Several surgical techniques have been proposed in the surgical management of these children [5-8]. These are incision of web transversely and closing vertically, Z-plasty at the penoscrotal junction and penoplasty double-V scrotoplasty [3,11]. Excision of excess fat is another choice of surgical managent of PSW but this method is largely reserved for adult patients [12]. The main aims of surgical treatment are; to have exposure of the glans and coronal sulcus, to have a penile skin length equal to the penile shaft length, to have a straight organ and to get a normal penoscrotal angle [13]. Most minor webbing can be handled with circumcision alone. Despite multiple techniques have been reported to correct severe PSW, whichever the surgical technique is used, it is important to preserve adequate ventral shaft skin. Surgical treatment techniques in the management of PSW include Z-plasty techniques, rotational flaps, inverted Y and complete exteriorization of the shaft [14-19]. What is common in all of these surgical techinuqes is to allow ventral skin coverage without tethering to the scrotum. In addition to formal circumcision, Z-plasty technique was performed in our patient with satisfactory cosmetic result. Although there is no concensus on the timing of PSW correction, it has been reported that if PSW appears significant on examination, reconstruction of PSW at 6-12 months has been recommended [3]. Early recognition of PSW is certainly the key to prompt treatment.

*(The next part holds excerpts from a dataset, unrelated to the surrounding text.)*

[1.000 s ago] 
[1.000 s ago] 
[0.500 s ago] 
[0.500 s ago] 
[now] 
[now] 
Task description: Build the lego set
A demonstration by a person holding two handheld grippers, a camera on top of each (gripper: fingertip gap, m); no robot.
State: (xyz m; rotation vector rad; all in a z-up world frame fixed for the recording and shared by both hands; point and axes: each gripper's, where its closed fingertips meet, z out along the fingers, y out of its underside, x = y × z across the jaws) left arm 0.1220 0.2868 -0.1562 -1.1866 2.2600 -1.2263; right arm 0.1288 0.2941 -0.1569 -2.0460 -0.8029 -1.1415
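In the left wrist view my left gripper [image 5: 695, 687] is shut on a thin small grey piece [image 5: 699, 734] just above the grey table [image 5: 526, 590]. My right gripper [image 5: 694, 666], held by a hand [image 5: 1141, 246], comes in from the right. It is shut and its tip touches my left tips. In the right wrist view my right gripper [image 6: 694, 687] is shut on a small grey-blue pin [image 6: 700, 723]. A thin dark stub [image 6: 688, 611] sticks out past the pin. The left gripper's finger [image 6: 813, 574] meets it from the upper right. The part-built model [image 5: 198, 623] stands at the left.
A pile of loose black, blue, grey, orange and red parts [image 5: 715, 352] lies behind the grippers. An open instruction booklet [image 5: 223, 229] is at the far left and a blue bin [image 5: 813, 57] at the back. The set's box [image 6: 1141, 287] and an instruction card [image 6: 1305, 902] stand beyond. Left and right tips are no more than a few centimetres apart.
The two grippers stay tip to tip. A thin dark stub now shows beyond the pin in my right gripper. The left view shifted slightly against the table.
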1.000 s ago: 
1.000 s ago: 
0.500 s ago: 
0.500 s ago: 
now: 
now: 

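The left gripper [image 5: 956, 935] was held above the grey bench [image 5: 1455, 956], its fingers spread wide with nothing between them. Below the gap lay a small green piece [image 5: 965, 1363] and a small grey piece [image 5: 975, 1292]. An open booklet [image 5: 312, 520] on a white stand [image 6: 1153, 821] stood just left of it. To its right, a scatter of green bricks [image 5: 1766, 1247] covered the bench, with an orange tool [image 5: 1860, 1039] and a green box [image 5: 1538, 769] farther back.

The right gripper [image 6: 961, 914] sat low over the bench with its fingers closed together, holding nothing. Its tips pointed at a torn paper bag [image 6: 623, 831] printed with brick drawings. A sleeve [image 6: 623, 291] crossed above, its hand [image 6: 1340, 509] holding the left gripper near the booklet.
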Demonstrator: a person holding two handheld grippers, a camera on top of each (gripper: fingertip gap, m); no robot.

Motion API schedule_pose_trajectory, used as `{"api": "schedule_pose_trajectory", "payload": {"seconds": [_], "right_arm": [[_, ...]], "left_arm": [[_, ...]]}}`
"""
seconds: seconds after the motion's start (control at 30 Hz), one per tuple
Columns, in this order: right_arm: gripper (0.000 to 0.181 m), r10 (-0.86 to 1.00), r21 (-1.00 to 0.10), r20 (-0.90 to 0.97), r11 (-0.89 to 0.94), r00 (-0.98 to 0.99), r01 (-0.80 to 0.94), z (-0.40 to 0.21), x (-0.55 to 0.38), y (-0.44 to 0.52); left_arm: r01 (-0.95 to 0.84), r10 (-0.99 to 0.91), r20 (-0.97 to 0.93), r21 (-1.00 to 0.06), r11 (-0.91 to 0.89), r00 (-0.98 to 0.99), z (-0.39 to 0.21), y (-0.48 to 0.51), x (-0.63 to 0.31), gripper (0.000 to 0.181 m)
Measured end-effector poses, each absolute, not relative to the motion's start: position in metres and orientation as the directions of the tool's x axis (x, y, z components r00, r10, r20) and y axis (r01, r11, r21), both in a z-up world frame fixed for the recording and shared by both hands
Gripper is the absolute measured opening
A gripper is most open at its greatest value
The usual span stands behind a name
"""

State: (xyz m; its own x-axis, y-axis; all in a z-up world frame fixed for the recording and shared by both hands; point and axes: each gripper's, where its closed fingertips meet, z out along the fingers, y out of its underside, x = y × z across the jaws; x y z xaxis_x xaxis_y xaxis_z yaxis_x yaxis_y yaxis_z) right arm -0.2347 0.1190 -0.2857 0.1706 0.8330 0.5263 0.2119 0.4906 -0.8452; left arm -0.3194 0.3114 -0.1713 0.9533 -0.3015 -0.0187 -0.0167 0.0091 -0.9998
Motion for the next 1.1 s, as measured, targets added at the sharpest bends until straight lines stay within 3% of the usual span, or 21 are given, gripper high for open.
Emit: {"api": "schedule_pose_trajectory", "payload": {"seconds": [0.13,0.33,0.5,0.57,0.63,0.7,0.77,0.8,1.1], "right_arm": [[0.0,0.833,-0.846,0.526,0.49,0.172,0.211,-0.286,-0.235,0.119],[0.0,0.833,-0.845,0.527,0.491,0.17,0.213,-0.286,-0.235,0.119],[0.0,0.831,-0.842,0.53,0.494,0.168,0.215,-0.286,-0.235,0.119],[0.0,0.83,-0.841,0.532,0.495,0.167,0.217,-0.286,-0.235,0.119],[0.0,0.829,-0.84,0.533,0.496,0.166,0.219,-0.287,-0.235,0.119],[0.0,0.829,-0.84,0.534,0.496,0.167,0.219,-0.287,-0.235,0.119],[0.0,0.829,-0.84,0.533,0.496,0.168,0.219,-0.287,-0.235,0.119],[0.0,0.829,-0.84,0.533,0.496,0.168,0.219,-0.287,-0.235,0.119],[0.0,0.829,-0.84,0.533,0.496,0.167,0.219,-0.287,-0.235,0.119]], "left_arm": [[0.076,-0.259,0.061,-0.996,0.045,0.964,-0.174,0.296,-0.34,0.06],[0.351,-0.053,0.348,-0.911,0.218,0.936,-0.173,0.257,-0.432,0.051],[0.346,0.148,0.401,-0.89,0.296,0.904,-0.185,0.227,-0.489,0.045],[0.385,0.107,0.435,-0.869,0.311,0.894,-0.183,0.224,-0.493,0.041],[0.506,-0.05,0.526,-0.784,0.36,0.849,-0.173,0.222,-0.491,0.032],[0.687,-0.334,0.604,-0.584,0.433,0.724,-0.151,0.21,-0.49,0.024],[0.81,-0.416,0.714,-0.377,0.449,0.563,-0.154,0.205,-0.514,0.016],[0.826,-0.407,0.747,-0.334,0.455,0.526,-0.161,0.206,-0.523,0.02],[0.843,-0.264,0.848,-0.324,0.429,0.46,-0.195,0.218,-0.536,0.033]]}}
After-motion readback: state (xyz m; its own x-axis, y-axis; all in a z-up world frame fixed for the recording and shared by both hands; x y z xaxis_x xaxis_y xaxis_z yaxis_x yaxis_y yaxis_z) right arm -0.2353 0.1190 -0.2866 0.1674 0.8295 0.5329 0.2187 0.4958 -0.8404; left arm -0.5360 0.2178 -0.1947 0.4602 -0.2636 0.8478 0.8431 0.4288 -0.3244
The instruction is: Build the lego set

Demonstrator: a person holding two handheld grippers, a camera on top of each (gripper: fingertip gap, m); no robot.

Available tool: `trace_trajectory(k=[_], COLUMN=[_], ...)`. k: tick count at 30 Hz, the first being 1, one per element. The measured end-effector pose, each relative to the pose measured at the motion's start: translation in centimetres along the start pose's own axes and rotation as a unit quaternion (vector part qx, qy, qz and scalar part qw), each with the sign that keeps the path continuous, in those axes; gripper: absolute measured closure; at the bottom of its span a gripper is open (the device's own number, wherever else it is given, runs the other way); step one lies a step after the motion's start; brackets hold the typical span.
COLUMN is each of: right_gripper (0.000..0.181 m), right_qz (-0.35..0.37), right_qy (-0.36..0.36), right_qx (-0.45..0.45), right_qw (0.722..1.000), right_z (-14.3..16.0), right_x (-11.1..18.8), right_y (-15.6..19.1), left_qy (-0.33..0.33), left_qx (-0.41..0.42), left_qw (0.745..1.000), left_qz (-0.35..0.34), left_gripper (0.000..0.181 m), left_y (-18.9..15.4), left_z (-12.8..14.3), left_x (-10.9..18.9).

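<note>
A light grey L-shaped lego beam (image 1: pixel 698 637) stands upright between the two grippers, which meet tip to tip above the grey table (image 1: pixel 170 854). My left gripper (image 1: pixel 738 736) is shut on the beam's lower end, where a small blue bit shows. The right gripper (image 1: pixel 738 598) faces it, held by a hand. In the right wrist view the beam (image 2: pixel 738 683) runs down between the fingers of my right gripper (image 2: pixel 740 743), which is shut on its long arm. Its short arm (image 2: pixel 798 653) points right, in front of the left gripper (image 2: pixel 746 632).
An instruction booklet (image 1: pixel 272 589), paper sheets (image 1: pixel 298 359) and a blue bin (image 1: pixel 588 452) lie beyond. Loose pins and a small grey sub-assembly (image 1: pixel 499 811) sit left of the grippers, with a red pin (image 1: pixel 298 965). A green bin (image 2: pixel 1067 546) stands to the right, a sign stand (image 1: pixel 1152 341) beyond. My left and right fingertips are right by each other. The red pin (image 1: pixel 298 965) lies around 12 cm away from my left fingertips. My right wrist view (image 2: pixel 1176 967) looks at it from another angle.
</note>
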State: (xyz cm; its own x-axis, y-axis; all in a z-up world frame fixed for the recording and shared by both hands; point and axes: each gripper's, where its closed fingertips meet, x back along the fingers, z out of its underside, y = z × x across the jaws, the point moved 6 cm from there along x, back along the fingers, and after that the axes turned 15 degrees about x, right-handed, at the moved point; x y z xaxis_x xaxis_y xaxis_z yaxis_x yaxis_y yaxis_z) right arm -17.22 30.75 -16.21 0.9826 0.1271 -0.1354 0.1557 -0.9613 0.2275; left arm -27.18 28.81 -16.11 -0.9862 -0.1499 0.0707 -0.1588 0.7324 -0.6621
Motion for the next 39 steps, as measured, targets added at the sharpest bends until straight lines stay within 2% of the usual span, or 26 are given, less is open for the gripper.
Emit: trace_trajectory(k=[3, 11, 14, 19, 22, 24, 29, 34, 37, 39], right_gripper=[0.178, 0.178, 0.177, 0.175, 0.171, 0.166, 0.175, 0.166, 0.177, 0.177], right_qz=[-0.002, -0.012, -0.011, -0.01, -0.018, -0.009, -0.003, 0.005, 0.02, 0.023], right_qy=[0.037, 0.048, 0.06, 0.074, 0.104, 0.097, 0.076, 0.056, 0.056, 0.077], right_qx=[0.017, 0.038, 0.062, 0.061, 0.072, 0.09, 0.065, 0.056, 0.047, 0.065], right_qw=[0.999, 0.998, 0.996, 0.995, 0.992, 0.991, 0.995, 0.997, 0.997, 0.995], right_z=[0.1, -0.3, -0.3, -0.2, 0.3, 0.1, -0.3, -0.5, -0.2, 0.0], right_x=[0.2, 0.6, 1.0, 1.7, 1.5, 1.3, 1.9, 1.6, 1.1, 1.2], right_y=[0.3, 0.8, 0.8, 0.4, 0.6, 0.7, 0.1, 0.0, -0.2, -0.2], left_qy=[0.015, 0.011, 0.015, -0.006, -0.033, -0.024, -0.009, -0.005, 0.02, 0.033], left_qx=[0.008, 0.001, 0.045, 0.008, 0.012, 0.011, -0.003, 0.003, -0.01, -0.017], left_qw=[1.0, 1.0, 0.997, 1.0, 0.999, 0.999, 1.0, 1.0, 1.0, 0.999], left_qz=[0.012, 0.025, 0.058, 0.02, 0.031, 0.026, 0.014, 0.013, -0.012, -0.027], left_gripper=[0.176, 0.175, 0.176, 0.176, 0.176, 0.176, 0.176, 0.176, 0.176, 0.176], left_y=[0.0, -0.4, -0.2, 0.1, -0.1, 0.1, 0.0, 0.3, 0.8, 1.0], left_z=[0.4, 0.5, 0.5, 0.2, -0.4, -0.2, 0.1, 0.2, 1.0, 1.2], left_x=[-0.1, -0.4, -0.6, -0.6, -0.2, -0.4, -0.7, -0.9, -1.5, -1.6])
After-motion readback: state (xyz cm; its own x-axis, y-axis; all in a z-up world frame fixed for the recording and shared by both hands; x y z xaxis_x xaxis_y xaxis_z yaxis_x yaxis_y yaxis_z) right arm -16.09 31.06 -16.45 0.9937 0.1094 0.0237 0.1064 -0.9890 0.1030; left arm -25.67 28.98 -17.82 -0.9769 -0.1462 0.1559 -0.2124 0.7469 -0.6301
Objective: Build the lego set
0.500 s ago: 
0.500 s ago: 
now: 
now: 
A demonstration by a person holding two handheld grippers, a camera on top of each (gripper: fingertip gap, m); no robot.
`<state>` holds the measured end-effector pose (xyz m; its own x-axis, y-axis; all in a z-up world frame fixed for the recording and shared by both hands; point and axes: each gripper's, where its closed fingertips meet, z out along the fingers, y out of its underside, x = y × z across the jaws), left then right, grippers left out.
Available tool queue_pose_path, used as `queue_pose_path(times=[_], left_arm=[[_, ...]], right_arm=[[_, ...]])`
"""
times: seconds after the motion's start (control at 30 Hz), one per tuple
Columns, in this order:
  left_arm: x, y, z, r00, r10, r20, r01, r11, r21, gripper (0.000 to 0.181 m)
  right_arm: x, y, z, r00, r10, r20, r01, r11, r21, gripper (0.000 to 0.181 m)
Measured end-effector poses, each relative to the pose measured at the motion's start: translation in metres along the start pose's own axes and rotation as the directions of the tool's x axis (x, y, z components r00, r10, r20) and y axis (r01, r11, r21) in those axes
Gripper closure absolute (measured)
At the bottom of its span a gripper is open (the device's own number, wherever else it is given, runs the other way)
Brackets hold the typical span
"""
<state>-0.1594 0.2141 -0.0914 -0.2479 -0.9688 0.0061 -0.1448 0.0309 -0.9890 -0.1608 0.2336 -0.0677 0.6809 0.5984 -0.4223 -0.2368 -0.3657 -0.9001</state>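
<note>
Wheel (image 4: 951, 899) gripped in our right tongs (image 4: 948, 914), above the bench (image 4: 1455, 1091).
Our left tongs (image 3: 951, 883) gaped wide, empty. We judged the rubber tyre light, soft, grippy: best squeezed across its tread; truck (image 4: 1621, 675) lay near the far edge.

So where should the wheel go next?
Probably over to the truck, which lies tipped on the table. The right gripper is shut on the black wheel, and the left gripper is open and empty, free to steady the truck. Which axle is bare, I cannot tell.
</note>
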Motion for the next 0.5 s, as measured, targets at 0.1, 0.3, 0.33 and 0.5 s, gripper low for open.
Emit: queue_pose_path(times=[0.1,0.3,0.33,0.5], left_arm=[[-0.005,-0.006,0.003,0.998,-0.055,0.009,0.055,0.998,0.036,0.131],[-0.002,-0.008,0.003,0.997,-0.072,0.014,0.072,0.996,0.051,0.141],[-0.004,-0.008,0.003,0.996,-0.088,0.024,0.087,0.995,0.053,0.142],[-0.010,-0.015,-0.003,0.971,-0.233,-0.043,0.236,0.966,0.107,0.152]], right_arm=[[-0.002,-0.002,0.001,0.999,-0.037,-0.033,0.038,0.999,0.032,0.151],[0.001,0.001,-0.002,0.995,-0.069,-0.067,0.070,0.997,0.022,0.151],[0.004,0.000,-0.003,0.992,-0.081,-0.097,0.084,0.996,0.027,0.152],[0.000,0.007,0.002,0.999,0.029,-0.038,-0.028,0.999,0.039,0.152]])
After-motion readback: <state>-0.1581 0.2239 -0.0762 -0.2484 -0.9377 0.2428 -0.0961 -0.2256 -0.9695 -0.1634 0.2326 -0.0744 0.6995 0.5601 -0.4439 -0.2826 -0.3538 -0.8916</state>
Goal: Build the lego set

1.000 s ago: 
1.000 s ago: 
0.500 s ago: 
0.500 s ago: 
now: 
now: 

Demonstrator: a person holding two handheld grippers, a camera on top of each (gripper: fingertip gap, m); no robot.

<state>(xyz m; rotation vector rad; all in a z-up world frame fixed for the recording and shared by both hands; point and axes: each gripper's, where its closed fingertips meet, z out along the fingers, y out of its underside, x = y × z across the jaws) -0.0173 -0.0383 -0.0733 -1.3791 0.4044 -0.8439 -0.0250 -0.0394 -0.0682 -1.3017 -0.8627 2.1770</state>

PSW is a condition that warrants surgical treatment. As the clinicians deal with more obese child population, pediatric surgeons and pediatric urologists likely to encounter this uncommon condition more often. During the management of these children, if there is any question of penile skin abnormality during circumcision, it should be deferred and should be consulted to a pediatric surgeon or a pediatric urologist. Care should be taken to adress both physical and psychological aspects of the problem. Meticulous surgical treatment is essential for favourable surgical and psychological result.